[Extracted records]
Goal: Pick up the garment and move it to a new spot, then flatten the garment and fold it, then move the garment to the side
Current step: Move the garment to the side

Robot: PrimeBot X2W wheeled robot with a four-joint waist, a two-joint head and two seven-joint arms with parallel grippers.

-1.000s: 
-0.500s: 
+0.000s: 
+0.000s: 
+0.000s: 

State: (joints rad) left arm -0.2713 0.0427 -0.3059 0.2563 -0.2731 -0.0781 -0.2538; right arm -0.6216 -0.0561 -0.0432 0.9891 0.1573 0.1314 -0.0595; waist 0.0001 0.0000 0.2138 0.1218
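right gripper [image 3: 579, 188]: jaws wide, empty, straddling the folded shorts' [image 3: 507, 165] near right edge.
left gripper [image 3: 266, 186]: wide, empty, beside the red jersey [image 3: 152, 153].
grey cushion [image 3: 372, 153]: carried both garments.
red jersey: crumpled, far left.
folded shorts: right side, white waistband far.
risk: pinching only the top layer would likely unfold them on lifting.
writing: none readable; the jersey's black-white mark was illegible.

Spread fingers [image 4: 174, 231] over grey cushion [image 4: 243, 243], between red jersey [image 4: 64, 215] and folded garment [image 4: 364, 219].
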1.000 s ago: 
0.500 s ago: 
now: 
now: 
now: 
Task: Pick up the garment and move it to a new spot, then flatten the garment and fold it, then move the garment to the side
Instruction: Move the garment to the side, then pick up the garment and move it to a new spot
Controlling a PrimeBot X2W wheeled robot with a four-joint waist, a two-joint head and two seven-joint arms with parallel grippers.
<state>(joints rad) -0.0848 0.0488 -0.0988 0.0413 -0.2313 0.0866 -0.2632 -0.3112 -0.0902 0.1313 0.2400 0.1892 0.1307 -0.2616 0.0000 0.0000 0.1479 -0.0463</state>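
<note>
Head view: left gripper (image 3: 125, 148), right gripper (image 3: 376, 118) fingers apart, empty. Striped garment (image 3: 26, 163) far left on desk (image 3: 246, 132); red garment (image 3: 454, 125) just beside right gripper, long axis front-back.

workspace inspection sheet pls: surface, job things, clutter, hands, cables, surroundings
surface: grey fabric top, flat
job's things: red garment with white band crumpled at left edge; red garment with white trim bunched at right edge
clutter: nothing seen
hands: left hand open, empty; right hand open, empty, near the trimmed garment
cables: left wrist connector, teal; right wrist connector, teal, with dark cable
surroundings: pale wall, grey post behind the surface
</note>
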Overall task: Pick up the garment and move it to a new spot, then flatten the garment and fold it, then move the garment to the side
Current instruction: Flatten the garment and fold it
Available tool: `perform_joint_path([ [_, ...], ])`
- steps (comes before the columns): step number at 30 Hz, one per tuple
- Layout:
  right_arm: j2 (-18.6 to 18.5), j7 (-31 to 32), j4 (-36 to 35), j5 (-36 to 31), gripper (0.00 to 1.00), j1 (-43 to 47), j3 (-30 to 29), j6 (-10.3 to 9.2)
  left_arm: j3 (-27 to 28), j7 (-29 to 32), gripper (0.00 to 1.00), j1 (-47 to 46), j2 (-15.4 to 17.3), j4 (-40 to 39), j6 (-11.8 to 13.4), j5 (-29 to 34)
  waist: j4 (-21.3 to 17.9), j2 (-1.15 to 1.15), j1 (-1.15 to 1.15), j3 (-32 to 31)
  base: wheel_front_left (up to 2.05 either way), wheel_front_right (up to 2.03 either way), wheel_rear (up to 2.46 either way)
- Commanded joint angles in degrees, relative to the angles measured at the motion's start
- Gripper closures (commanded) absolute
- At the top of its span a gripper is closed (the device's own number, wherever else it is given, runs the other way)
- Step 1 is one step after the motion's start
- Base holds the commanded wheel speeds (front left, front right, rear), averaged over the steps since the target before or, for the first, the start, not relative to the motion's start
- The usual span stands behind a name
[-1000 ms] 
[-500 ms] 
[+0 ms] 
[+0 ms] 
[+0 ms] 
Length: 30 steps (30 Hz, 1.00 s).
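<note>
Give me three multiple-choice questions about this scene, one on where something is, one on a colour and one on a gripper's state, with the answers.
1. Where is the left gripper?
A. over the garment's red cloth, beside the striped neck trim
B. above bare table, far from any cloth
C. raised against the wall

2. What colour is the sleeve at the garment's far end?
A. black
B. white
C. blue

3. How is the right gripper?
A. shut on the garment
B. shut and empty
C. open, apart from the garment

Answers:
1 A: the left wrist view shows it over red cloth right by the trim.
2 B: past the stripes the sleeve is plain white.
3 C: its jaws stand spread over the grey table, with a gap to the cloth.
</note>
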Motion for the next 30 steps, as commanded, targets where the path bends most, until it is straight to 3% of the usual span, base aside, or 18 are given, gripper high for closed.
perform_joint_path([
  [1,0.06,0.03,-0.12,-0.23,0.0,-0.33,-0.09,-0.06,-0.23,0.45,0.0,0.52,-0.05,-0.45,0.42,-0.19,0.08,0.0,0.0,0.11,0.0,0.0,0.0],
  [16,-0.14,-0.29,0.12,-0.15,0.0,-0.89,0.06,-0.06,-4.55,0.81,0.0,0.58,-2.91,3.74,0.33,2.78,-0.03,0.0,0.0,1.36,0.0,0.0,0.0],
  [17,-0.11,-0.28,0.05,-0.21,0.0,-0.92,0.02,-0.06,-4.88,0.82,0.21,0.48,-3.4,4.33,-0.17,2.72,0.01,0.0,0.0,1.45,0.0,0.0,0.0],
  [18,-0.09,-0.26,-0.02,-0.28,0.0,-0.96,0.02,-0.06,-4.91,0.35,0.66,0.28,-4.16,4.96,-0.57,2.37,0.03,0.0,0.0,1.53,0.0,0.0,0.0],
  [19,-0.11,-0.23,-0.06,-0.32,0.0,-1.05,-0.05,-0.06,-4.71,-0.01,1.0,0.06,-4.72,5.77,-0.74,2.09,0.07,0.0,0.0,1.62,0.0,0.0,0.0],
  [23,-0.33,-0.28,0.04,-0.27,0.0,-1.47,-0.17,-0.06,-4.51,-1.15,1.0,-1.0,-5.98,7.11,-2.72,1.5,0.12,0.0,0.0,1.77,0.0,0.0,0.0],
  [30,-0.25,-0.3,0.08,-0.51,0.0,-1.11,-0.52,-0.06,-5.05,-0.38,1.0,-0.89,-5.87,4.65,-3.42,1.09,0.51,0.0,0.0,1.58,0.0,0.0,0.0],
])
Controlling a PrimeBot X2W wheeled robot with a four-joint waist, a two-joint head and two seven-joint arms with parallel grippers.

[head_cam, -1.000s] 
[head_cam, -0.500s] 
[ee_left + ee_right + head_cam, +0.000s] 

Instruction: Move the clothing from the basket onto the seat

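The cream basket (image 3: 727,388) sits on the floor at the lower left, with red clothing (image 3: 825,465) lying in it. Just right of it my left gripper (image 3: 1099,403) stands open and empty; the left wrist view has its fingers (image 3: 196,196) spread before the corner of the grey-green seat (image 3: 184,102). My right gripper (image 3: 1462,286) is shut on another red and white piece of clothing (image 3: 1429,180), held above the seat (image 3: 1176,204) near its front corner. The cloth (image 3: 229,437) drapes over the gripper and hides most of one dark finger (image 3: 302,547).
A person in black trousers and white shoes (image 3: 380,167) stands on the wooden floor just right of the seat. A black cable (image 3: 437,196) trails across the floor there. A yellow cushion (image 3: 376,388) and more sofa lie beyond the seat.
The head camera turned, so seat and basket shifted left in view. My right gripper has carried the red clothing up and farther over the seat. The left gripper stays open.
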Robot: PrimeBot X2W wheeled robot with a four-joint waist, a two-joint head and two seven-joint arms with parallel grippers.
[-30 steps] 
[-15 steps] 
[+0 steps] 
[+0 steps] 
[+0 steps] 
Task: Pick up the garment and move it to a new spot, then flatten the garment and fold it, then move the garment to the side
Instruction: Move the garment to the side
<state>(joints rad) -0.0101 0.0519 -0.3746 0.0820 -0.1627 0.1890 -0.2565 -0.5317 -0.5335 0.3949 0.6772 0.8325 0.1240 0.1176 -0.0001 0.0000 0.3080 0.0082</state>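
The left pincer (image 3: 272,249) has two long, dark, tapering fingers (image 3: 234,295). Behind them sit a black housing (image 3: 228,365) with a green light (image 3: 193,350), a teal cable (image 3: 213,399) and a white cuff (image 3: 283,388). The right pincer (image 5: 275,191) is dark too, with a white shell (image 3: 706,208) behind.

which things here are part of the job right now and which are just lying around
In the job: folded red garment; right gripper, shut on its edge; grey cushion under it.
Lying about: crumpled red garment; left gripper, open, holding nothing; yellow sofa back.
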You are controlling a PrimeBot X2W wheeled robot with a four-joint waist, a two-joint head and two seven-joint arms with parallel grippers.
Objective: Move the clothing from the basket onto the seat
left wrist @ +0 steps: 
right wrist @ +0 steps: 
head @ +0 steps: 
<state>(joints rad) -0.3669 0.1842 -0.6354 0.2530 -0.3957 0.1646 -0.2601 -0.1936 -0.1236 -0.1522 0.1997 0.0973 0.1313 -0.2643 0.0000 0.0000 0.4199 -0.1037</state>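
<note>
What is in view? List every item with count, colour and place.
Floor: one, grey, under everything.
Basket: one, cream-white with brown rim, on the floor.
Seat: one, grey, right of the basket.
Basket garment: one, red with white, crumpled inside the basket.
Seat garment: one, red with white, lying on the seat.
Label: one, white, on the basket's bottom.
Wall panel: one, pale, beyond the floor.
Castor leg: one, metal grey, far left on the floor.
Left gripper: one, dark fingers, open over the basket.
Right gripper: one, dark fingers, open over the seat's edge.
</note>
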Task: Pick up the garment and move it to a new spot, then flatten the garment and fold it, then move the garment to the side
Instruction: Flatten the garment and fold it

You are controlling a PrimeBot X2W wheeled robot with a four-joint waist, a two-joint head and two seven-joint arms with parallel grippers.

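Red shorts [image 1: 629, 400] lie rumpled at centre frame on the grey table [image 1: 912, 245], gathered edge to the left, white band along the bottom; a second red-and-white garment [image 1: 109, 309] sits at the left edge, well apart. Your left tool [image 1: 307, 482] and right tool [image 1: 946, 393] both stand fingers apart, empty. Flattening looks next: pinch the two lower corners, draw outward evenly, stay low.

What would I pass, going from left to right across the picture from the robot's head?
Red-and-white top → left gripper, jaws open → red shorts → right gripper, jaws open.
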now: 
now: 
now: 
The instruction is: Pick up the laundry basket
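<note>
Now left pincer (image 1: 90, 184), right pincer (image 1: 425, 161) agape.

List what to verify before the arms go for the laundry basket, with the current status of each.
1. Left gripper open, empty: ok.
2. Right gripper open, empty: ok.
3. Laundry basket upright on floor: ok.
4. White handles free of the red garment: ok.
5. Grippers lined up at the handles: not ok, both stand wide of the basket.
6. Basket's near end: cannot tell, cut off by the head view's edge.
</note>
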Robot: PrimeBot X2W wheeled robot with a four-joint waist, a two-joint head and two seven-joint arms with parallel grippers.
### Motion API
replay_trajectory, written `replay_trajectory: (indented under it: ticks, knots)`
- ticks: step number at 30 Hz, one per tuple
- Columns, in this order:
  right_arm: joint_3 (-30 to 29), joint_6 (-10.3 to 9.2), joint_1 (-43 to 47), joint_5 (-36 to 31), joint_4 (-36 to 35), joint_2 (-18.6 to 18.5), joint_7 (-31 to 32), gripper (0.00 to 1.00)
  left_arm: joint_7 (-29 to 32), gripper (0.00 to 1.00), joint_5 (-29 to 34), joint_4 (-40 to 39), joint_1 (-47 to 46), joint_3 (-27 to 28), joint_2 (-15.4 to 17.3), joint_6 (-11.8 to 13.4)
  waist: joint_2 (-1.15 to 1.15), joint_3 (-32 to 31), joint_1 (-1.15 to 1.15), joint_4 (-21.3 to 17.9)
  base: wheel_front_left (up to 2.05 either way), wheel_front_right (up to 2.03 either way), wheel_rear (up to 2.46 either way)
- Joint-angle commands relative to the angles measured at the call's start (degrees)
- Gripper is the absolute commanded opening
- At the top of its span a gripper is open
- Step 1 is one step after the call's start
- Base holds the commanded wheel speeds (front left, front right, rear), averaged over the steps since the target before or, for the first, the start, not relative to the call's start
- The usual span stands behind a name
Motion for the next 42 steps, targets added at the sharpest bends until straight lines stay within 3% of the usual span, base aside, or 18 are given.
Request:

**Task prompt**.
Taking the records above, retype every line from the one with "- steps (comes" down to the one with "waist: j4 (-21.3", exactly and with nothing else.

**Solved exercise**.
- steps (comes before the columns): step number at 30 Hz, one per tuple
- Layout:
  right_arm: j2 (-18.6 to 18.5), j7 (-31 to 32), j4 (-36 to 35), j5 (-36 to 31), gripper (0.00 to 1.00), j1 (-43 to 47), j3 (-30 to 29), j6 (-10.3 to 9.2)
  left_arm: j3 (-27 to 28), j7 (-29 to 32), gripper (0.00 to 1.00), j1 (-47 to 46), j2 (-15.4 to 17.3), j4 (-40 to 39), j6 (-11.8 to 13.4), j5 (-29 to 34)
  waist: j4 (-21.3 to 17.9), j2 (-1.15 to 1.15), j1 (-1.15 to 1.15), j3 (-32 to 31)

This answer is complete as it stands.